### Exercise aim
The listing below must be returned in full and unchanged, without the images it carries.

- - -

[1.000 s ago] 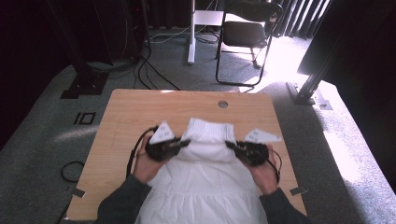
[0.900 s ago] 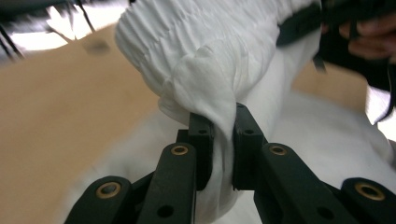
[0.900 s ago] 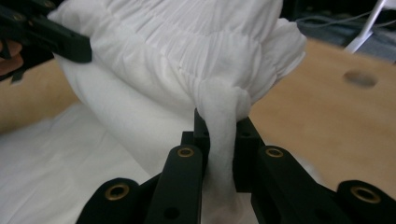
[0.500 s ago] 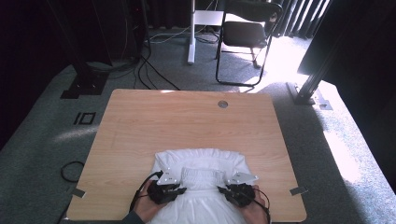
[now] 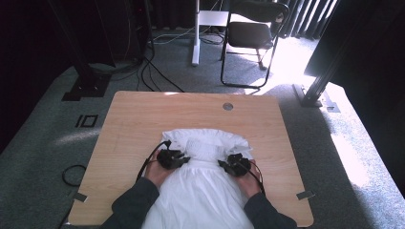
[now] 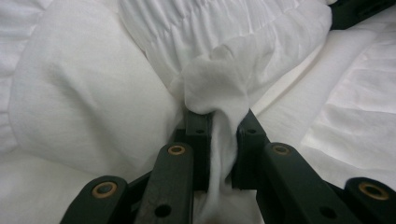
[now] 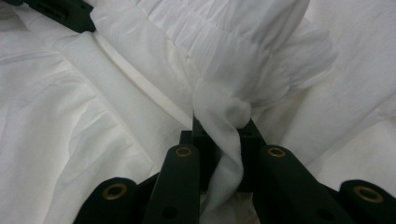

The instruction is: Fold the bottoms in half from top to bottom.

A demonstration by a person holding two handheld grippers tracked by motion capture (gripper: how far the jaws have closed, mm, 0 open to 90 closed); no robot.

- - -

### Problem solution
[1.000 s ago] 
[0.900 s ago] 
[0.900 s ago] 
[0.500 s ago] 
[now] 
[now] 
[now] 

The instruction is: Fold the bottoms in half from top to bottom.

A demonstration by a person holding two handheld grippers tracked by motion capture (gripper: how far the jaws have closed, mm, 0 open to 90 closed); no robot.

Nothing else belongs in the answer.